Exercise requirements: Every line below that mentions the word "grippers" should be copied out.

Excerpts from a dataset
━━━

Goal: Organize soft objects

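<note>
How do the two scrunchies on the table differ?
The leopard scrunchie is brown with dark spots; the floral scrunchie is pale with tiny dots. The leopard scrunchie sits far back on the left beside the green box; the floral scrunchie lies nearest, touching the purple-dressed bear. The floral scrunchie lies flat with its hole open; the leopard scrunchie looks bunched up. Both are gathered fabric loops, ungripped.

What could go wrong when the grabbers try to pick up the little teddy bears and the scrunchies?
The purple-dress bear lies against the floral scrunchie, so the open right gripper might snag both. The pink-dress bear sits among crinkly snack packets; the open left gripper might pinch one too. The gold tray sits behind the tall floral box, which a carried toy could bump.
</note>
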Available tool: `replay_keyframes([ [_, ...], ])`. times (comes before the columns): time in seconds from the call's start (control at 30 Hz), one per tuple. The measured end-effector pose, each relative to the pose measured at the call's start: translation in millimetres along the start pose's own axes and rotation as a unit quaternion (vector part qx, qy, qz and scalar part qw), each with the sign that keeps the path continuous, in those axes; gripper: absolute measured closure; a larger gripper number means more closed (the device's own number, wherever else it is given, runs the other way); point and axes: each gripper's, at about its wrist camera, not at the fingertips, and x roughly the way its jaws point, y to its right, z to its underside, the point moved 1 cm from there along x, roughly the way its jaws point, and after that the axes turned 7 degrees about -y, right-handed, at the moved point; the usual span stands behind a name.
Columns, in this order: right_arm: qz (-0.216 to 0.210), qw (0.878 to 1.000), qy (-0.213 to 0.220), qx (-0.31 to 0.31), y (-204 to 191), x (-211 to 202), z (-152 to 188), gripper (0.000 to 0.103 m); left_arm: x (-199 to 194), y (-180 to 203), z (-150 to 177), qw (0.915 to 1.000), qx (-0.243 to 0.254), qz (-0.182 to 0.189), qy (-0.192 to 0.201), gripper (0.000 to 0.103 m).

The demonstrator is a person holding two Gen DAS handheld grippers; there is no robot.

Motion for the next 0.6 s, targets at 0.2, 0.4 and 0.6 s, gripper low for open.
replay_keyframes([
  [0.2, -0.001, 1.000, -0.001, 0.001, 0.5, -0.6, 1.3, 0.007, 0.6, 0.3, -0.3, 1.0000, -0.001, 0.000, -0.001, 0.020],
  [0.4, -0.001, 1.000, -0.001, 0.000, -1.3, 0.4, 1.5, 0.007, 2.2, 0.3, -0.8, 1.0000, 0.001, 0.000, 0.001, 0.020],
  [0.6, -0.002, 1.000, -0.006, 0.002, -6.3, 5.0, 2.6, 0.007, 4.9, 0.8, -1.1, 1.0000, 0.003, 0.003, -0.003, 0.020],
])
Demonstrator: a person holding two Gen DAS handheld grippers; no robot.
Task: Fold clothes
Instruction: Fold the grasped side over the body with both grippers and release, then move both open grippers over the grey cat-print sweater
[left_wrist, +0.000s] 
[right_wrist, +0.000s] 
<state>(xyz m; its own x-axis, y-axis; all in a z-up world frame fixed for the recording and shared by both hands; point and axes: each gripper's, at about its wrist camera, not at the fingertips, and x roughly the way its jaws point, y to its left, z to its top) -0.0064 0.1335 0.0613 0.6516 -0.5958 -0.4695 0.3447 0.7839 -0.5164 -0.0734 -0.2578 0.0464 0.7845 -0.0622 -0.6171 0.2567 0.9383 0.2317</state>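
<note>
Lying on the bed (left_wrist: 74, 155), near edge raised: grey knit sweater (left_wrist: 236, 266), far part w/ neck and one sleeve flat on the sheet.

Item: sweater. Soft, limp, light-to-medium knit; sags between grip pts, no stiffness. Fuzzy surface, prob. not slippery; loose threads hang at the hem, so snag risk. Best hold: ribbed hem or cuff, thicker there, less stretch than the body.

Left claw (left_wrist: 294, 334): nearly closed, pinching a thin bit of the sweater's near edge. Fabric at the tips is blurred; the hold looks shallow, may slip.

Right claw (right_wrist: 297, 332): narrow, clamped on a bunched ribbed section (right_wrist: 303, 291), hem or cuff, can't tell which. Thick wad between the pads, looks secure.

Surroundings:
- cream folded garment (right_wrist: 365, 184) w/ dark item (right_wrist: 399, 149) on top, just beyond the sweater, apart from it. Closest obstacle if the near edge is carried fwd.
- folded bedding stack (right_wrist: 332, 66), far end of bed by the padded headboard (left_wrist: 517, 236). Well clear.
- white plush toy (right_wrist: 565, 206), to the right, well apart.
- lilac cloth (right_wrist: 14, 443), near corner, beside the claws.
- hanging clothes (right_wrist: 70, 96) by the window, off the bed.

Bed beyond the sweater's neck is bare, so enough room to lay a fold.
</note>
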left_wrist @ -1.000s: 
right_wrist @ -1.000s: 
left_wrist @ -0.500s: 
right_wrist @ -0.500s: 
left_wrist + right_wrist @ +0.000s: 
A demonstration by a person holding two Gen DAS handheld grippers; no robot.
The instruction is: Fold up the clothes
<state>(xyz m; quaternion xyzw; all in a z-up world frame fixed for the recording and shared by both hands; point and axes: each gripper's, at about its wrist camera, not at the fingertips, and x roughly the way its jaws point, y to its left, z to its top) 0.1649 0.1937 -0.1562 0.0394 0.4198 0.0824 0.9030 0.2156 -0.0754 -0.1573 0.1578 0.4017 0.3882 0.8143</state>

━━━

Output below:
The demonstrator is a person holding two Gen DAS handheld grippers; there is no robot.
Demonstrator: a person holding two Gen DAS handheld grippers; no robot.
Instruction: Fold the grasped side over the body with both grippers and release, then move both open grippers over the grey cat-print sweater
A demonstration by a person holding two Gen DAS handheld grippers; no robot.

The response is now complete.